■ **WHAT YOU ARE ASKED TO DO**
Take the data and return it in full. Change nothing.

■ **PROVIDED DATA**
•••
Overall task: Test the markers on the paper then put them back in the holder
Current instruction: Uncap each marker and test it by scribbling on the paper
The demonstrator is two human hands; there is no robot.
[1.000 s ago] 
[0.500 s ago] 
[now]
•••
■ **RESULT FOR THIS EXERCISE**
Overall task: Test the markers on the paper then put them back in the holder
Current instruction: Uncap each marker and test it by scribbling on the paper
The demonstrator is two human hands; there is no robot.
[1.000 s ago] 
[0.500 s ago] 
[now]

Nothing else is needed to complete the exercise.